Only when we have a better picture of the skier and his preferences (and what sacrifices he is willing to make in terms of performance – there is not one ski out there that does everything equally well), then the elimination process starts.
Answer the question, please!
The aim is not – as most selling reviews do – to prove that there are no bad skis on the market. Or, indeed, to just point out the strengths of one ski. The aim is to help the customer choose the best ski for him/her from a bunch of options. This means pointing out the differences between skis, not just listing what they’re good at.
If I were to just say ‘well this ski is very good, and that one too and the other one also’, that would not do a lot for a confused customer. In fact, I would find it quite reasonable if the customer would reply ‘That’s all very nice, but how does it help me? My question still is: which one should I get?’ The customer would be right.

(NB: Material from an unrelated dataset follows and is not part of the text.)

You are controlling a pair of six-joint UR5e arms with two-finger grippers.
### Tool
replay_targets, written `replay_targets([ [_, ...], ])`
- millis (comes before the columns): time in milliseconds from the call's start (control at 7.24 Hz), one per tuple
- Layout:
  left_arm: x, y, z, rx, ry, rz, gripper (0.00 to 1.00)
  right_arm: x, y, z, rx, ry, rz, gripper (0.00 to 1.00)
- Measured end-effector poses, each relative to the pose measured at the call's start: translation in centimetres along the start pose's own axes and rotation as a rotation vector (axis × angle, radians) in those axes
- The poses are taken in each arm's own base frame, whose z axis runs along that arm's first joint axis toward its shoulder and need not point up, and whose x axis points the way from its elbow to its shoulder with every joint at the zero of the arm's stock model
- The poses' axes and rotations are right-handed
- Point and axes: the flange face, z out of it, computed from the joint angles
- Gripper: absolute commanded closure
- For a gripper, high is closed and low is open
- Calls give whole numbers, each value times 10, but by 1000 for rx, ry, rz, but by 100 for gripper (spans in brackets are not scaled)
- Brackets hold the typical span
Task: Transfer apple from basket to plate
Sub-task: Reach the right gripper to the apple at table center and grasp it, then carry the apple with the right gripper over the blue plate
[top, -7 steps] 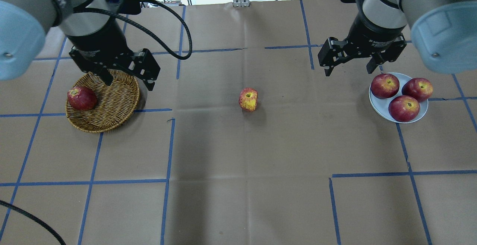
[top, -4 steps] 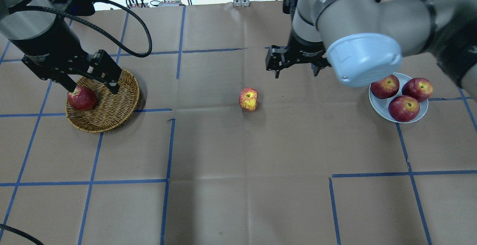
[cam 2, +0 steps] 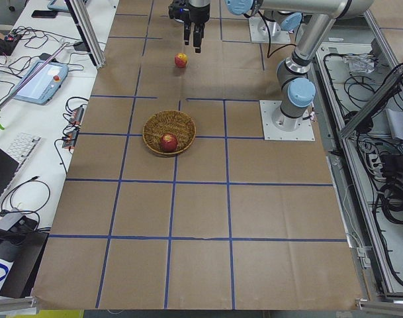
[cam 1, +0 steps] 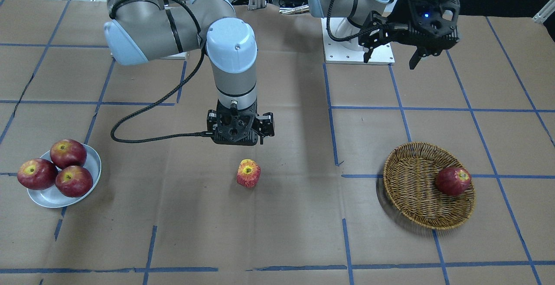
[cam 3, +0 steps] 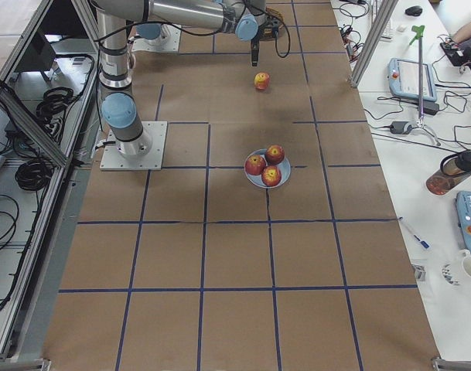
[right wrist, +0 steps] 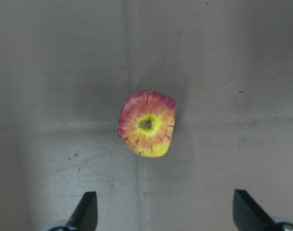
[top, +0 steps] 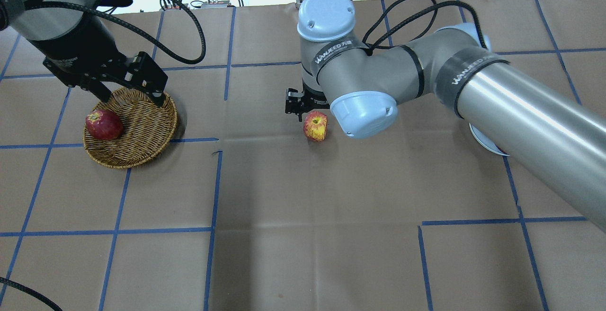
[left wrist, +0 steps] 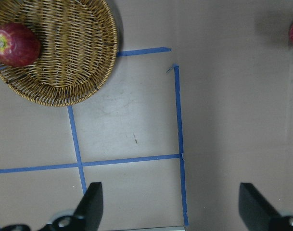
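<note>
We see the apple point(top: 315, 126) on the table point(top: 303, 235), in the middle, between the basket point(top: 142, 131) on the robot's left and the plate point(cam 1: 50, 199) on its right. One other apple point(top: 103, 124) lies in the basket. Three more apples point(cam 1: 68, 153) sit on the plate.

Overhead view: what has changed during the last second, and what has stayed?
The right gripper swung from beside the plate to above the apple, fingers open. The left gripper shifted slightly near the basket. No fruit moved; nothing was grasped.

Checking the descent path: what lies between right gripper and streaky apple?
Nothing: the right wrist view shows only bare brown paper between the right gripper and apple.
</note>
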Motion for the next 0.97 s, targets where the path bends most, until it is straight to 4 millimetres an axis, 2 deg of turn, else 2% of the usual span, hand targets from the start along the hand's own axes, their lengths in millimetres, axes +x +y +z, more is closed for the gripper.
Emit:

To narrow down the list, one always needs to focus on the sacrifices of each ski and the differences between them. What is the customer willing to give up? Note here, that there are skis that do equally well in a certain set of conditions, but are very different in the way they’re achieving that.
In the 86-90 mm all-mountain segment, for example, there are heavy, burly skis that strongly bust through a bit of soft snow and crud. There are also skis in that segment that light-footedly ski over and around soft snow and crud. So, you might say that both are very capable of handling those conditions. And that is what a ‘selling review’ would highlight.
However, that’s only one of the factors that we need to consider. The terrain and type of snow a ski is capable of handling. The second factor is the skier, the customer. Which style does he or she prefer? Busting through, or playfully hopping around and over soft bumps and cruddy runs? In my view, that is what determines which of these two skis I would recommend. The fact that both skis can handle those conditions just gets them on the list in the first place. But it’s the different ways in which they achieve that – the differences between the skis – that supports the final choice.
That is why we often make quite bold statements in most of our ski reviews. We tend to highlight specific characteristics of skis rather than just highlighting strengths. That way, we try to help the customer in choosing that ski over another. Because that is the point. Isn’t it? For us at least. Since we’re not trying to sell skis, but advise on which ones to get.